All of the data is to be restated word for word.
------------------------------------------------------------------------
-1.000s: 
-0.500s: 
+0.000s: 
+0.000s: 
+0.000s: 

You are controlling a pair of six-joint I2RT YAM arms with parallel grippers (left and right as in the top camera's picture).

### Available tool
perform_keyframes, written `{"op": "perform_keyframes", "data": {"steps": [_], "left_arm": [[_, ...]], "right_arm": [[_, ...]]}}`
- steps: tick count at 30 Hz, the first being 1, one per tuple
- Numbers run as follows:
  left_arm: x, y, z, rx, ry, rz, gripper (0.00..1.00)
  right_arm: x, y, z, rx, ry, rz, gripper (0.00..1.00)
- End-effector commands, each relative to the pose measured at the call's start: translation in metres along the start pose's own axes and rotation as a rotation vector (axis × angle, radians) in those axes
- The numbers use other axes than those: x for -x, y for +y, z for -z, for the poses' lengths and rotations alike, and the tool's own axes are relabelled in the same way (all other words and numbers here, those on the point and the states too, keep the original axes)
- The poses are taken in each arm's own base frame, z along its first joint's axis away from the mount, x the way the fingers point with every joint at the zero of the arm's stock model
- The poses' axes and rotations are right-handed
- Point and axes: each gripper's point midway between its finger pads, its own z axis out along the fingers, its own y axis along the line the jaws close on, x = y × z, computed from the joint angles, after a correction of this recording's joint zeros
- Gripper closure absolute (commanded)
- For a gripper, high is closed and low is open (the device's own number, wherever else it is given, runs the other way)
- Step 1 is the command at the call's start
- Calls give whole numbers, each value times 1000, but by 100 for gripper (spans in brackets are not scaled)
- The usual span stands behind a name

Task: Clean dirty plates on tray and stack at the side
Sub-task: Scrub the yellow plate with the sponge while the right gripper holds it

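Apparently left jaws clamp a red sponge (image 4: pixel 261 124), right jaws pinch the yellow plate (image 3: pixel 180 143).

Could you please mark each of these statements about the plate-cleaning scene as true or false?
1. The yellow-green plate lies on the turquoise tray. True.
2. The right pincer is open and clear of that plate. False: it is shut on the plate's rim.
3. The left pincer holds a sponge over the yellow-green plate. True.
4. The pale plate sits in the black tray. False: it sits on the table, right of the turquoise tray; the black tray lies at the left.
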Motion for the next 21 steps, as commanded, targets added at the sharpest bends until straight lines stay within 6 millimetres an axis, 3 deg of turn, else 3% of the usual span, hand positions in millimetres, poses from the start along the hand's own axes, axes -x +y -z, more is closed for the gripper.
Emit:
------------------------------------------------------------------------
■ Answer space ■
-1.000s: 
-0.500s: 
+0.000s: 
+0.000s: 
+0.000s: 

You are controlling a pair of six-joint I2RT YAM arms with parallel grippers (left and right as in the top camera's picture).

### Available tool
perform_keyframes, written `{"op": "perform_keyframes", "data": {"steps": [_], "left_arm": [[_, ...]], "right_arm": [[_, ...]]}}`
- steps: tick count at 30 Hz, the first being 1, one per tuple
- Numbers run as follows:
  left_arm: x, y, z, rx, ry, rz, gripper (0.00..1.00)
  right_arm: x, y, z, rx, ry, rz, gripper (0.00..1.00)
- End-effector commands, each relative to the pose measured at the call's start: translation in metres along the start pose's own axes and rotation as a rotation vector (axis × angle, radians) in those axes
- The numbers use other axes than those: x for -x, y for +y, z for -z, for the poses' lengths and rotations alike, and the tool's own axes are relabelled in the same way (all other words and numbers here, those on the point and the states too, keep the original axes)
- The poses are taken in each arm's own base frame, z along its first joint's axis away from the mount, x the way the fingers point with every joint at the zero of the arm's stock model
- The poses' axes and rotations are right-handed
- Point and axes: each gripper's point midway between its finger pads, its own z axis out along the fingers, its own y axis along the line the jaws close on, x = y × z, computed from the joint angles, after a correction of this recording's joint zeros
- Gripper closure absolute (commanded)
- For a gripper, high is closed and low is open (the device's own number, wherever else it is given, runs the other way)
- Step 1 is the command at the call's start
- Calls give whole numbers, each value times 1000, but by 100 for gripper (spans in brackets are not scaled)
- The usual span stands behind a name

Task: Clean dirty plates on tray and stack at the side
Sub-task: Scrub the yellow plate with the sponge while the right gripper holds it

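Apparently left jaws clamp a red sponge (image 4: pixel 261 124), right jaws pinch the yellow plate (image 3: pixel 180 143).

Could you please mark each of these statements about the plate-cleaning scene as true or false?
1. The yellow-green plate lies on the turquoise tray. True.
2. The right pincer is open and clear of that plate. False: it is shut on the plate's rim.
3. The left pincer holds a sponge over the yellow-green plate. True.
4. The pale plate sits in the black tray. False: it sits on the table, right of the turquoise tray; the black tray lies at the left.
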Motion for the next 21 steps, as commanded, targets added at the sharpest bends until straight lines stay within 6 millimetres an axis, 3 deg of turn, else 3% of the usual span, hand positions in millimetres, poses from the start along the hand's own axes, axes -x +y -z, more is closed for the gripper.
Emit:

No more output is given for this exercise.